[Exercise brief] Retype the data below, every word of it, exactly.

_____

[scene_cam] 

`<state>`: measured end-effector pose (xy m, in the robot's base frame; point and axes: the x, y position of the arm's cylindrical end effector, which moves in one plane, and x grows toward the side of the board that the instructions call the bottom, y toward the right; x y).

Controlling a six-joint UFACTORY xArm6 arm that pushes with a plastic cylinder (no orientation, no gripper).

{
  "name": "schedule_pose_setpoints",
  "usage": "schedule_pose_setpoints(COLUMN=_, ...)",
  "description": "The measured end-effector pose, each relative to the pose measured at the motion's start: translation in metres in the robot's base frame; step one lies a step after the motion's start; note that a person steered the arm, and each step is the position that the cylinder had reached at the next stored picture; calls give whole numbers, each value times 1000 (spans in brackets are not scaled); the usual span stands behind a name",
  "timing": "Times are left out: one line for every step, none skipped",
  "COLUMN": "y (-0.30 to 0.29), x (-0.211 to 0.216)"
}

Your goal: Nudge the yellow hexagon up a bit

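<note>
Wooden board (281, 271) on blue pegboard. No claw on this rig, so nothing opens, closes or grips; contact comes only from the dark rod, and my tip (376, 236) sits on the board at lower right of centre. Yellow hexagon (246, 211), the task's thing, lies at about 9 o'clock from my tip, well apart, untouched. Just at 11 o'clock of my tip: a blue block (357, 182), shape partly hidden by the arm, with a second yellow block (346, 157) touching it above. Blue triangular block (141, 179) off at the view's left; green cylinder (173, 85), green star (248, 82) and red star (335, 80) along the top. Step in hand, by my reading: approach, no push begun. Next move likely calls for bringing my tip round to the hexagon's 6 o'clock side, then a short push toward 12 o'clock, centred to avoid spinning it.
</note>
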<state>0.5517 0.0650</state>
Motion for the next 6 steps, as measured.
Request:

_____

[Solution for this task]
[scene_cam] 

`<state>`: measured end-effector pose (xy m, in the robot's base frame; point and axes: the x, y position of the arm's cylindrical end effector, which moves in one plane, and x grows toward the side of the board that the instructions call the bottom, y toward the right; x y).

Controlling a six-joint UFACTORY xArm6 arm that pushes with a plastic cylinder (no orientation, no gripper).

{
  "name": "schedule_pose_setpoints",
  "usage": "schedule_pose_setpoints(COLUMN=_, ...)",
  "description": "The measured end-effector pose, each relative to the pose measured at the motion's start: translation in metres in the robot's base frame; step one lies a step after the motion's start; note that a person steered the arm, and each step is the position that the cylinder had reached at the next stored picture; calls give whole numbers, each value times 1000 (spans in brackets are not scaled); the usual span stands behind a name",
  "timing": "Times are left out: one line for every step, none skipped",
  "COLUMN": "y (-0.30 to 0.29), x (-0.211 to 0.216)"
}

Your goal: Nudge the yellow hexagon up a bit

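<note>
Wooden board (281, 271) on blue pegboard. No claw on this rig, so nothing opens, closes or grips; contact comes only from the dark rod, and my tip (376, 236) sits on the board at lower right of centre. Yellow hexagon (246, 211), the task's thing, lies at about 9 o'clock from my tip, well apart, untouched. Just at 11 o'clock of my tip: a blue block (357, 182), shape partly hidden by the arm, with a second yellow block (346, 157) touching it above. Blue triangular block (141, 179) off at the view's left; green cylinder (173, 85), green star (248, 82) and red star (335, 80) along the top. Step in hand, by my reading: approach, no push begun. Next move likely calls for bringing my tip round to the hexagon's 6 o'clock side, then a short push toward 12 o'clock, centred to avoid spinning it.
</note>
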<state>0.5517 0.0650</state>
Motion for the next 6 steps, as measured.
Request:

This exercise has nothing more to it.